Win For Small Business

Sydney Morning Herald
7 June 2006
Annette Sampson

The strategy: To make the most of the changed CGT concessions for small business.

How do I do that? The concessions were originally introduced to give small business owners some relief from capital gains tax. There are four key concessions. The first is a 15-year total CGT exemption that applies if you have owned the asset continuously for at least 15 years and are selling it because you are 55 or more and retiring, or you are permanently incapacitated. If you can't claim that exemption, there's also a 50 per cent active asset reduction which reduces your gain by 50 per cent on the sale of active assets - that is, assets used in the course of carrying out the business. The third exemption is the small business retirement exemption which provides a CGT exemption on gains of up to $500,000 (over your lifetime) if they're paid into a super fund (if you're under 55) or used for retirement. And the small business rollover allows you to defer the capital gain on the sale of an asset if a replacement asset is acquired. Following a review by the Board of Taxation, the Government announced in this year's budget that it will amend the concessions, with most changes applying from July 1 this year. It says the changes will cut compliance costs for small business and make the concessions more widely available. Proprietors disposing of their business after this date should be aware of how these changes can be used to cut their CGT bill. In some cases, it may be better to delay the sale of business assets until all the changes are in place.
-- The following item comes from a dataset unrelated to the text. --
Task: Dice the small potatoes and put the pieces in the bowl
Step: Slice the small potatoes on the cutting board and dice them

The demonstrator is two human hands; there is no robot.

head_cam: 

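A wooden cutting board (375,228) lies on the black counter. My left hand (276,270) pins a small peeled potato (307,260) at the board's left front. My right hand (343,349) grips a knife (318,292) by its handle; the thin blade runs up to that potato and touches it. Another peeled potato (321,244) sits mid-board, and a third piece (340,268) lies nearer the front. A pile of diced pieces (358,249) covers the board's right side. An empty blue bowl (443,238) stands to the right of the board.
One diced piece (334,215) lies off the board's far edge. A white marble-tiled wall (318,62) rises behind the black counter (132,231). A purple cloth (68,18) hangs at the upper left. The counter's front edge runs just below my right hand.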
So what's happening? The Board of Taxation made 39 recommendations, of which only one has been rejected. The most significant changes are to the three tests you must pass if you are to claim any of the concessions. To claim the concessions you and related entities can't own assets with a total net value of more than $5 million. From July 1, 2007, this will be lifted to $6 million.The active asset test requires that you must have used the asset you're claiming the exemption for in the course of running your business. Active assets can include intangibles such as goodwill but not passive or non-eligible assets such as loans, bonds and shares in other companies or share options. Under the rules, the asset must have been active for at least half the period of ownership and in active use just before the CGT event or be sold within 12 months of the business ceasing. Under the proposed rules, you'll also meet the test if the asset ceased to be active in the 12 months before it was sold - regardless of whether or not the business ceased. The third test applies where the asset is a share in a company or interest in a trust. This test requires a controlling individual to have held at least 50 per cent of the entity or, in the case of trusts, to have been beneficially entitled to at least 50 per cent of the trust's distributions. To claim the 15-year exemption, the controlling individual must have held that stake for the entire period of ownership. ING's head of technical services, Andrew Lowe, says this test effectively limits the CGT concessions to two controlling individuals (or one individual and spouse if the latter has an interest in the company or trust) and can be problematic where the ownership structure includes other interposed entities. Under the new rules the test will be replaced with a new "significant individual" test with that individual being required to hold only a 20 per cent interest in the entity. Lowe says the new test will also be able to be satisfied through one or more interposed entities. Effectively, he says, this allows more taxpayers to qualify for the concessions. To qualify for the 15-year exemption, Lowe says, the qualifying period will be limited to the past 15 years of ownership. Further changes were also announced to give deceased estates and beneficiaries easier access to the concessions.